J. C. Chance, Executor of W. D. Jones.

J. C. Chance, as executor of W. D. Jones, holds and presents five of the bonds. Of these Nos. 14, 15, and 16 were bought from Mr. Wood, and paid for in cash at par and accrued interest by Jones to Wood, probably about March 1, 1890. As to them the claimant is entitled to a dividend.

The other two—Nos. 243 and 244—are clearly a part of an overissue, and therefore illegal and void, except in the hands of a bona fide holder for value. No proof is offered as to what, if anything, was paid for them, or under what circumstances they come to Jones' possession. Upon this stateof the case I do not see how any claim can be allowed upon them. Their illegality being proven, the burden is thrown on the holder of showing that he paid value for them without notice. This seems to be thoroughly settled in this state. Duncan, Sherman & Co. v. Gilbert, 29 N. J. Law, 521; Fifth Ward Sav. Bank v. First Nat. Bank, 48 N. J. Law, 513, 517, 7 Atl. 318; 2 Rand. Com. Paper, §§ 566-568, 1027, 1028; Holcomb v. Wyckoff, 35 N. J. Law, 35. The reason of the rule is thus stated by Mr. Justice Depue at page 39, where he says: "The notes sued on were fraudulent and void in the hands of Farrington. He could not have enforced them against the maker. By proof that they were obtained by fraud the burden was cast on the plaintiff of showing a consideration for some one of the subsequent transfers that will defeat the maker's equity.

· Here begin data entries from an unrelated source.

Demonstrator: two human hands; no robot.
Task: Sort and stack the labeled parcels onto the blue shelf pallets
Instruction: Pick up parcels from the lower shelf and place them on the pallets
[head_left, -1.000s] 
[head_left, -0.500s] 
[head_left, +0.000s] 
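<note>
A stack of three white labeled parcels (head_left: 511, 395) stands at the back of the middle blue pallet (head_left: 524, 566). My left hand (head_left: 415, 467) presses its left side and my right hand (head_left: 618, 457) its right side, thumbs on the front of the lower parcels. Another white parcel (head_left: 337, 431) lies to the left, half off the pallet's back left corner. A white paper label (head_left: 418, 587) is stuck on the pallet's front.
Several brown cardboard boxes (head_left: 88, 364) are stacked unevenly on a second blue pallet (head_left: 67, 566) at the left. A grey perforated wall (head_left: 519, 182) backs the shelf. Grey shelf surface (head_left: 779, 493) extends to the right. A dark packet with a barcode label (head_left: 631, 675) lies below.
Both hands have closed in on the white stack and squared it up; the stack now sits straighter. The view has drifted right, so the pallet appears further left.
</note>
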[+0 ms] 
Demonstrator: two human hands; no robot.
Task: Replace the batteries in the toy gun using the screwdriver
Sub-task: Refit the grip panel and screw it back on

What Bryce paid for the notes does not appear. The probability is that he was a mere agent to effect a disposition of them. In the absence of proof that he gave value, the inference is that he was a holder without value paid. As the case stands with respect to Bryce, he could not have recovered on them at all. He therefore had no title which he could transfer by a sale to the plaintiff, and until they reached the plaintiff's hands the notes continued to be affected by the vice which made them void in the hands of the original holder."

Richard C. Souder.

Richard C. Souder is entitled to a dividend upon his two bonds upon condition that he shall, upon proper terms, subrogate the complainant to his right in equity to revoke the credit he gave for them on his mortgage, and to recover the amount due irrespective of that credit. The bonds are a part of the overissue.

Anthony Steelman.

Anthony Steelman, by reason of his connection, as director, with the company, and his familiarity with its affairs, is chargeable with notice of the illegality of his bond by reason of its being an actual overissue; and he is also chargeable with being a party to the illegal scheme which took shape in the contract of November 27, 1889, and he is therefore not entitled to any dividend.

E. A. Tennis.

E. A. Tennis is not entitled to any dividend on his bonds, by reason of his familiarity with the affairs of Wood and the company, and the mode in which the roads were being built. He is chargeable with knowledge that his contract made with the railway company through Wood was beyond the power of the company, and that payments to him were diversions of the funds of the company from their true purpose. It does not appear which of his bonds were paid to him on account of work done on the main line.

Theophilus Weeks.

Theophilus Weeks is chargeable, being a director, with notice of the illegality of his two bonds. He bought No. 148 from Mr. Wood and paid $1,000 for it; and he also obtained No. 376 from Wood, through Tennis, for $800. He is not entitled to a dividend.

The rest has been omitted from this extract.